YOUR GOAL
Exactly how many lines below mention "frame"? Answer with that number alone.

╭─ DATA EXCERPT

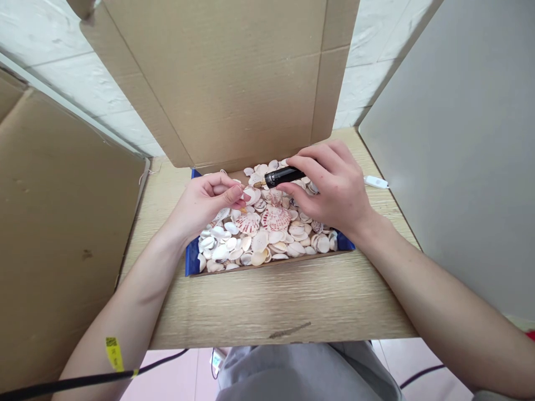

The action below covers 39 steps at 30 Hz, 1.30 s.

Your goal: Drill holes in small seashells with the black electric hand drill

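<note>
A shallow cardboard box (267, 264) with a blue lining sits on the wooden table (276, 303), filled with several white and pink-striped seashells (261, 231). My left hand (209, 200) hovers over the left part of the box, its fingers pinched on a small shell (249, 195). My right hand (334, 186) is over the right part and grips a black pen-like tool (284, 176), held level with its metal tip pointing left at that shell. The tip lies just short of my left fingertips.
The box's lid (221, 78) stands upright behind the shells. A large cardboard sheet (54, 234) leans at the left, and a grey panel (460, 145) stands at the right. A white cable with a switch (376, 181) lies by the panel. A black cable (83, 381) crosses below my left forearm.
</note>
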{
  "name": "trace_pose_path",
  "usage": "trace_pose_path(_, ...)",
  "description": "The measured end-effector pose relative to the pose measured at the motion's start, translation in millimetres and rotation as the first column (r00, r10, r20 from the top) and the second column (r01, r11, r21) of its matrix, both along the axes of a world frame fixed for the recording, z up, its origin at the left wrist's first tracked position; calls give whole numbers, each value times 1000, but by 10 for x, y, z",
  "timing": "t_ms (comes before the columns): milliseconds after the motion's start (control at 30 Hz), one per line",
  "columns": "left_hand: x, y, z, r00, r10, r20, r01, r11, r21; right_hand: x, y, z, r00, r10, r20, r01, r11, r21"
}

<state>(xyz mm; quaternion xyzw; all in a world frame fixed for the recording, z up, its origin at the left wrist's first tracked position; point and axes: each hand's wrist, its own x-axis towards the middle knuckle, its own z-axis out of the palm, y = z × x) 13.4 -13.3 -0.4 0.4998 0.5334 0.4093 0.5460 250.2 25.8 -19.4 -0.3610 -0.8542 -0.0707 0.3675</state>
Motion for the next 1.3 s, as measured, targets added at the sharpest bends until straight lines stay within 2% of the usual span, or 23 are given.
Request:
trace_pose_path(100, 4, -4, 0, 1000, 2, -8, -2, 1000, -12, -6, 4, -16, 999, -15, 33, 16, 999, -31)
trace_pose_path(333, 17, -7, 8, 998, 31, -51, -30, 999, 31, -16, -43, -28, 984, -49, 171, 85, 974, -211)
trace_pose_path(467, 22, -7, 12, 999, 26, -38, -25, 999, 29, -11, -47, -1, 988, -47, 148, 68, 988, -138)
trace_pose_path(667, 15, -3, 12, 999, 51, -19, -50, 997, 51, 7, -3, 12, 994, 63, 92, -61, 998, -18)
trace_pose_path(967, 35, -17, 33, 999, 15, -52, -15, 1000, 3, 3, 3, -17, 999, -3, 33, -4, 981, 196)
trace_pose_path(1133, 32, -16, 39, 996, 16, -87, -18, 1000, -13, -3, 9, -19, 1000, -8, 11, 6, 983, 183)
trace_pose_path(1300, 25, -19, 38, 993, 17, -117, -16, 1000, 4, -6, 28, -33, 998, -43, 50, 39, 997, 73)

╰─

RESULT OF THIS TASK
2